- The poster for UFC 89: Bisping vs. Leben
- Promotion: Ultimate Fighting Championship
- Date: October 18, 2008
- Venue: National Indoor Arena
- City: Birmingham, United Kingdom
- Attendance: 9,515
- Estimated viewers: 2,600,000

Event chronology
| UFC Fight Night: Diaz vs. Neer | UFC 89: Bisping vs. Leben | UFC 90: Silva vs Côté |

= UFC 89 =

UFC mixed martial arts event in 2008

UFC 89: Bisping vs. Leben was a mixed martial arts event held by the Ultimate Fighting Championship (UFC) on October 18, 2008, at the National Indoor Arena in Birmingham, United Kingdom.

==Background==
The event was headlined by a middleweight bout between Michael Bisping and Chris Leben. After the event, Leben tested positive for Stanozolol, a banned substance. He was suspended for a period of 9 months and fined one third of his purse. Leben admitted he had used the substance several months prior to the fight, but stated he had assumed it would have been out of his system by then.

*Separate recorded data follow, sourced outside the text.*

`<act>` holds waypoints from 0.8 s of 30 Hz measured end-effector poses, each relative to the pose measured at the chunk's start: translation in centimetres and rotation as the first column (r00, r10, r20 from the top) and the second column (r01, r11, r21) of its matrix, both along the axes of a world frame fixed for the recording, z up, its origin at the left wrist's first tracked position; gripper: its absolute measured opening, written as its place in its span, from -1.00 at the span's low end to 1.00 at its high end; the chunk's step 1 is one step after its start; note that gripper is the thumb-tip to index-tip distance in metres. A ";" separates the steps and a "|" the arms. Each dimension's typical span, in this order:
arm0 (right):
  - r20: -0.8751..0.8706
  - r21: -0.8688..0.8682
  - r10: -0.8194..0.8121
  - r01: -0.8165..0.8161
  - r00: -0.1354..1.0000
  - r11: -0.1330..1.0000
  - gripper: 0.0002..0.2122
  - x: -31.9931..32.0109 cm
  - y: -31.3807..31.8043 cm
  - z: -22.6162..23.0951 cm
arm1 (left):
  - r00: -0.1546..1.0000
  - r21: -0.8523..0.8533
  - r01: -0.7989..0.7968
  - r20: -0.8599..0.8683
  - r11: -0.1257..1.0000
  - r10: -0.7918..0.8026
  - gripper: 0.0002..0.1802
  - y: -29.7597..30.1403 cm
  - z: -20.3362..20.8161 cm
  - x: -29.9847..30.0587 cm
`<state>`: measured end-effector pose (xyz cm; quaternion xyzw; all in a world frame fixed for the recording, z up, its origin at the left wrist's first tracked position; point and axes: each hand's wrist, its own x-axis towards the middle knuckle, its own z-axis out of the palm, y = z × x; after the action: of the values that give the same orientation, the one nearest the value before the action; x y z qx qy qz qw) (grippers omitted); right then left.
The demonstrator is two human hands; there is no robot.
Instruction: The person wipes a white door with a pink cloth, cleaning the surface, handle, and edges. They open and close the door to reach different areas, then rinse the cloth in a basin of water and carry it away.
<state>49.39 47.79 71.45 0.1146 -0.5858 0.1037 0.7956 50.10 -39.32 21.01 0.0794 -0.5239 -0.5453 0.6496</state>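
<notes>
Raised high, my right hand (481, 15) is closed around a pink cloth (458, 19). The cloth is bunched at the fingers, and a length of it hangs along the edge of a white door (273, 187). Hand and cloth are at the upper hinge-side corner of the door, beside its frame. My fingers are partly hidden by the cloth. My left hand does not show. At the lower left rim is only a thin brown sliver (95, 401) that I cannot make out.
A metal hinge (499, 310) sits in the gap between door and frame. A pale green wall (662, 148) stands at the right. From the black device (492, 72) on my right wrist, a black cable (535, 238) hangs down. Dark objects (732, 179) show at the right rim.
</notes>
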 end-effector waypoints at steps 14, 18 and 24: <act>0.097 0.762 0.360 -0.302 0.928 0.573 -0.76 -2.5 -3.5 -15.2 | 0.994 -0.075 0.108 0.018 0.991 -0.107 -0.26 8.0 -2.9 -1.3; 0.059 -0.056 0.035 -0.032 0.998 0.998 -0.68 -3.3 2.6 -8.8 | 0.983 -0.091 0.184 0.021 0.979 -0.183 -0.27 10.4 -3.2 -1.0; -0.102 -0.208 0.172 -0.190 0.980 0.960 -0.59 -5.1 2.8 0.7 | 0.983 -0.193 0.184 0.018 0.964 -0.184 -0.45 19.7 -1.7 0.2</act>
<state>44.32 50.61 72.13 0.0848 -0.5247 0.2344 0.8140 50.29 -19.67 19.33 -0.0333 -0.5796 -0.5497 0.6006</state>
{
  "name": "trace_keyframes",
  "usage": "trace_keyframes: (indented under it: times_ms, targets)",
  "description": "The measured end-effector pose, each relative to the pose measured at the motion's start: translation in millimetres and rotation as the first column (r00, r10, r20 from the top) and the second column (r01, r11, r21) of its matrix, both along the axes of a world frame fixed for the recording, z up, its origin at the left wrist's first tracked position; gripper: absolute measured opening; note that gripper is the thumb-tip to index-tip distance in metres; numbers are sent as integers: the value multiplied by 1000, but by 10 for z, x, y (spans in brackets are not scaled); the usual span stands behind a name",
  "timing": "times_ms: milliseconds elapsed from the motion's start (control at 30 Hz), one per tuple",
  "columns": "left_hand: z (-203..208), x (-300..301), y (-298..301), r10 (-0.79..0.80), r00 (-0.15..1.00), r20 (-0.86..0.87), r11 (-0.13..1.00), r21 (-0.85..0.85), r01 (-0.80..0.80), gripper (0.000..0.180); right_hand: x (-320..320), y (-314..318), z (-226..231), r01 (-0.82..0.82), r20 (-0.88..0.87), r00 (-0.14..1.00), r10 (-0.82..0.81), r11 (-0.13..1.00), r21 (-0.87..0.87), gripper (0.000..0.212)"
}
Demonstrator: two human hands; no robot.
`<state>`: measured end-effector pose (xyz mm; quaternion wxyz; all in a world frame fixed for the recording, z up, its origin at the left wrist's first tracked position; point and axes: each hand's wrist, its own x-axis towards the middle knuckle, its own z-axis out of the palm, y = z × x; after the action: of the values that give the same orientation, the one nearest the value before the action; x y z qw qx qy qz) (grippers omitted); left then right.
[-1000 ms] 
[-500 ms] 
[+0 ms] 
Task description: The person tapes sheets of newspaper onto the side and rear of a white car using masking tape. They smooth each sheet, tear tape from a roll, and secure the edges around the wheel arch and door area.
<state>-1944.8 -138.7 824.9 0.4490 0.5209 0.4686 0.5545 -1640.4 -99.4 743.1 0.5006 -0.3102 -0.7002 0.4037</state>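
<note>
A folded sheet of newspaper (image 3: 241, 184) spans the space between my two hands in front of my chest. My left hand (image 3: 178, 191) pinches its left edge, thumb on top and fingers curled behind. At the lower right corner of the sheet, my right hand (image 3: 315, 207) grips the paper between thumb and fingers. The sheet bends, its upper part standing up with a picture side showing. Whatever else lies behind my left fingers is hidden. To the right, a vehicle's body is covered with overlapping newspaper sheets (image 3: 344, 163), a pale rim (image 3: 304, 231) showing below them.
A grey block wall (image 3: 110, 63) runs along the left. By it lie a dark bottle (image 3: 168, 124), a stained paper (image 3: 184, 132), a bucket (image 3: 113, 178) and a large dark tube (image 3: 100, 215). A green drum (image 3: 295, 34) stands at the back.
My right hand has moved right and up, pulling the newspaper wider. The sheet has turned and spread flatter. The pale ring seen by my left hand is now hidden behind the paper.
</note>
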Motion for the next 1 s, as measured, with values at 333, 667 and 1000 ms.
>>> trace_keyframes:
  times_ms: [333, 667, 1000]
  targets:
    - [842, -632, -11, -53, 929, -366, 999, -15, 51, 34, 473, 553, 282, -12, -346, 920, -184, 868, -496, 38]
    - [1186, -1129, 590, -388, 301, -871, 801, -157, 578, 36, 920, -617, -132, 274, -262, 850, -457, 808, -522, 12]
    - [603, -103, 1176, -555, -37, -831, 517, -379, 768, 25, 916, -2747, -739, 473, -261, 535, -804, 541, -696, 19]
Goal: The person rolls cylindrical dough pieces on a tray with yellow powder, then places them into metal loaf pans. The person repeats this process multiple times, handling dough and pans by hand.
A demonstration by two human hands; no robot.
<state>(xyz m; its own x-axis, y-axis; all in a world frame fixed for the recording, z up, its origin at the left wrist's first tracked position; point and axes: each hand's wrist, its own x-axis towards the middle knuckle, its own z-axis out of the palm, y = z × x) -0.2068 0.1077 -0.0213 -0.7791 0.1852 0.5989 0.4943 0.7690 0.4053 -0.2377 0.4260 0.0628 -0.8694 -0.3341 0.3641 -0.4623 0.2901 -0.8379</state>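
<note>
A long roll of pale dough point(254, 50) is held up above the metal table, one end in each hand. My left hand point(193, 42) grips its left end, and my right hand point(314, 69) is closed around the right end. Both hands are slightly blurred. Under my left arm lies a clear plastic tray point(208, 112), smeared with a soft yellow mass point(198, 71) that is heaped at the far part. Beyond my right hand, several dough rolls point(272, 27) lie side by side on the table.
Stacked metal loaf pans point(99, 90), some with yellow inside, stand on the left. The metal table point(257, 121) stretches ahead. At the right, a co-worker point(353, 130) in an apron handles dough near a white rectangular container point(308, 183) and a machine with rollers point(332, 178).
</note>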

This event aired live in Great Britain and Ireland on Setanta Sports and via tape delay in the United States and Canada on Spike TV. It also aired live via Rogers Sportsnet in Canada. The broadcast drew an average of 2.6 million viewers and peaked with 3.4 million viewers on Spike TV.

Lyoto Machida was scheduled to face fellow undefeated light heavyweight Thiago Silva, but a back injury forced Silva to withdraw from the fight. The fight was rescheduled for UFC 94.

==Bonus awards==
The following fighters received $40,000 bonuses.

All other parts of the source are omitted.